__TASK TO CARRY OUT__. Below is a listing from which only part is wanted; return exactly the lines from the one with "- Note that" up to and including the one with "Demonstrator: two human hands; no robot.".

__DATA TO EXAMINE__.

== == ==

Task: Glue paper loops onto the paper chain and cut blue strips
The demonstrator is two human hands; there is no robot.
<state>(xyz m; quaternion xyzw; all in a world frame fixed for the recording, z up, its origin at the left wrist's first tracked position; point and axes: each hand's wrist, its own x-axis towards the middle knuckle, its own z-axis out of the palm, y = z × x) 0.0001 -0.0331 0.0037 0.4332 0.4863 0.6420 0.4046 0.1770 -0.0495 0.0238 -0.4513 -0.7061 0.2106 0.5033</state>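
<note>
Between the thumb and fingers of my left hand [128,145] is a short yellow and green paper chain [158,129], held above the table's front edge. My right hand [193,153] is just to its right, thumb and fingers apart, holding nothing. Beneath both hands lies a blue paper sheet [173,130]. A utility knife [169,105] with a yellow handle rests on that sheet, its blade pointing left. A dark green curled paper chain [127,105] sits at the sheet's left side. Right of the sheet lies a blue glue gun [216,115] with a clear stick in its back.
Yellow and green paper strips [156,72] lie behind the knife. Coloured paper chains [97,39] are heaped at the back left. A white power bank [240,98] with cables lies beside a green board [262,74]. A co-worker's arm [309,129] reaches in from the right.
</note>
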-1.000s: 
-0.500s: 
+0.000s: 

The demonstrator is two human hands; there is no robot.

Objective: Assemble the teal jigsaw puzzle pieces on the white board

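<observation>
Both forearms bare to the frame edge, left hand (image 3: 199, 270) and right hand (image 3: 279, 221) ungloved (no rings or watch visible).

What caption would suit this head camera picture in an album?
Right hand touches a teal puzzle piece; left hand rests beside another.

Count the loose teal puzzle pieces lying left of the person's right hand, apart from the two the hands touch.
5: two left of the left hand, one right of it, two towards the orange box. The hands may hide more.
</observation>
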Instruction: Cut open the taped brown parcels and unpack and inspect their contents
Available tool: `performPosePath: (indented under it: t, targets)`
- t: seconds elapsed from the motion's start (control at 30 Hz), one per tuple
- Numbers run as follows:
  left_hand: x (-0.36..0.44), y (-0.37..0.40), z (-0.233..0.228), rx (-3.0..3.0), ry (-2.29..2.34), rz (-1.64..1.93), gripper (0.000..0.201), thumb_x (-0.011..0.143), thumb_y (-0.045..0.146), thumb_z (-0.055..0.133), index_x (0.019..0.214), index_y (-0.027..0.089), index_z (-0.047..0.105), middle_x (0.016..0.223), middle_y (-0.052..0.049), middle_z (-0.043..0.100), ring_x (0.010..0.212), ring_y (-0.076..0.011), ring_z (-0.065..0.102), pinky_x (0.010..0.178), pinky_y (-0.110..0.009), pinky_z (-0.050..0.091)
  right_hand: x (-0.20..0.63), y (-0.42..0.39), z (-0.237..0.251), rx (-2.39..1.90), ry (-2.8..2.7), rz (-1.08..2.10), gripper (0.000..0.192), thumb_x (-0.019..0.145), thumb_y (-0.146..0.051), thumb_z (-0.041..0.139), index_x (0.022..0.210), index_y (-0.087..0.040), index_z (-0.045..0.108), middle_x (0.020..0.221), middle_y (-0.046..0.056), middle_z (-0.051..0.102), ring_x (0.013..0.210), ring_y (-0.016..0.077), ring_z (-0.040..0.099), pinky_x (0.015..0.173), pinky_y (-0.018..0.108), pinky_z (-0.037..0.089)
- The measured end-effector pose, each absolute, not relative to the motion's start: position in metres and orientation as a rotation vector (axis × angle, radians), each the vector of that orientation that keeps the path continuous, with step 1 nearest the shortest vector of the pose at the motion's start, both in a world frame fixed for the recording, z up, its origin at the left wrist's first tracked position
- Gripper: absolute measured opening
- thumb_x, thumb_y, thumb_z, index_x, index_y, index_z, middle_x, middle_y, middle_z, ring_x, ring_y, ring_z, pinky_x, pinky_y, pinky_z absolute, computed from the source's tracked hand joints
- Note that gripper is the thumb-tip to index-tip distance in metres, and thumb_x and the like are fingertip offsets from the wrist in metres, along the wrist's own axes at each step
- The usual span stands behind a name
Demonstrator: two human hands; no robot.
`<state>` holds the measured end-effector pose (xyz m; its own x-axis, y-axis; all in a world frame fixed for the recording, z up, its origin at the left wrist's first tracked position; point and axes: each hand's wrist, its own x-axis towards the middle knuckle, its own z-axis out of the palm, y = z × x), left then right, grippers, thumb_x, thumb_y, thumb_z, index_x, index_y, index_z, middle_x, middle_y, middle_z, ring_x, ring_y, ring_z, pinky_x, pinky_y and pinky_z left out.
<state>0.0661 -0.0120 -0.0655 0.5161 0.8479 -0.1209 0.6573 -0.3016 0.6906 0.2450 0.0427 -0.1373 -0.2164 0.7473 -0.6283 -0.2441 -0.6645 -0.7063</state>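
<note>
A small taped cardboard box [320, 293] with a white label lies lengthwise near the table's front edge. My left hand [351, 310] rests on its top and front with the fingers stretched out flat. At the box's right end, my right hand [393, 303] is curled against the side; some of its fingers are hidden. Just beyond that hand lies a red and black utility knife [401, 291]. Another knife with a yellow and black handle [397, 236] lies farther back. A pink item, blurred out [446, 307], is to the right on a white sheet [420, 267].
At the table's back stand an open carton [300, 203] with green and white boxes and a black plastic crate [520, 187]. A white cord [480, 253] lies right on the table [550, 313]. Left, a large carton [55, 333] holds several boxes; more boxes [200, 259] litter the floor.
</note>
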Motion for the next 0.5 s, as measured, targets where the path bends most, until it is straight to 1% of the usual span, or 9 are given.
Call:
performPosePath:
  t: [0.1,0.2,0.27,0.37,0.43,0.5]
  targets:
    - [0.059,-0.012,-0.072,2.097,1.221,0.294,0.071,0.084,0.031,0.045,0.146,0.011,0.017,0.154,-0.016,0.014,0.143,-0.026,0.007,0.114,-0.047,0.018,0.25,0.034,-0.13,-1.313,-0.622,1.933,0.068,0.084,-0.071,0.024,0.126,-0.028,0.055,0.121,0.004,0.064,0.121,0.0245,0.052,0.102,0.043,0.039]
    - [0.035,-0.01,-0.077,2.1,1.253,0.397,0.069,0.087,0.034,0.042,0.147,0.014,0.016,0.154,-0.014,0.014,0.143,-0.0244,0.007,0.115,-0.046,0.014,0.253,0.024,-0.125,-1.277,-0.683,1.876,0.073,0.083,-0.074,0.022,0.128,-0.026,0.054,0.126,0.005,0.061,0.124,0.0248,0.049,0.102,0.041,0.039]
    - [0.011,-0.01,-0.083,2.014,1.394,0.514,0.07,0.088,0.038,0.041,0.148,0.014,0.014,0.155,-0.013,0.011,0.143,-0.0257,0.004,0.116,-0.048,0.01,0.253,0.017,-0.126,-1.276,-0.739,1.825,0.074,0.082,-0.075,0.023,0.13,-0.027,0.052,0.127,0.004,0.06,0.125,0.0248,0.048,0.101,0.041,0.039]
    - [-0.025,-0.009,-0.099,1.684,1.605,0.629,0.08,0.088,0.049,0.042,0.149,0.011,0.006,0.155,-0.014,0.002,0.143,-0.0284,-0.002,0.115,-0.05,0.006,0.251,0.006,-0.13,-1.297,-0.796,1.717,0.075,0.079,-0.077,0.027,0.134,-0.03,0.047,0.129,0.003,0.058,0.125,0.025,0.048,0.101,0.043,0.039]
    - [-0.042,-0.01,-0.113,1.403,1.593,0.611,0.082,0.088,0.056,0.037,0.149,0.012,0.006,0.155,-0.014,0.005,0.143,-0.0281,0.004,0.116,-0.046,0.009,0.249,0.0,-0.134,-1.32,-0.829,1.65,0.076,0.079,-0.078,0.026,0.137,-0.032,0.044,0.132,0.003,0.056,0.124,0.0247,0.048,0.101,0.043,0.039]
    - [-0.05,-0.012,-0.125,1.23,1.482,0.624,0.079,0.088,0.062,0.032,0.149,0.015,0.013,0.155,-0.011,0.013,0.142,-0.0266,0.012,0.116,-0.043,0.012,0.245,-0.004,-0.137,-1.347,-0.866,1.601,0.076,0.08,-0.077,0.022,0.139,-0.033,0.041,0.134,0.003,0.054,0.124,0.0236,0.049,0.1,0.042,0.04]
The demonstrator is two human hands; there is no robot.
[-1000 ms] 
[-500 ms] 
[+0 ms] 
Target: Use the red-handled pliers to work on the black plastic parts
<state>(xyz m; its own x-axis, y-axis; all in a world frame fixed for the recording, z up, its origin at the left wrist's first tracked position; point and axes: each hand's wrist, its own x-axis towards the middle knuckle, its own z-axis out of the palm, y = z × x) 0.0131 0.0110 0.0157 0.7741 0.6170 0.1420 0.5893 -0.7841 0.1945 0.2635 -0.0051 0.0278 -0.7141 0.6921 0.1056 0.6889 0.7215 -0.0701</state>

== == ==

__WRITTEN ANSWER__.
- Note that gripper is the thumb-tip to index-tip distance in metres, and thumb_x and the like are fingertip offsets from the wrist in metres, along the wrist's own axes at each step
- The usual span stands behind a name
Demonstrator: two human hands; no robot.

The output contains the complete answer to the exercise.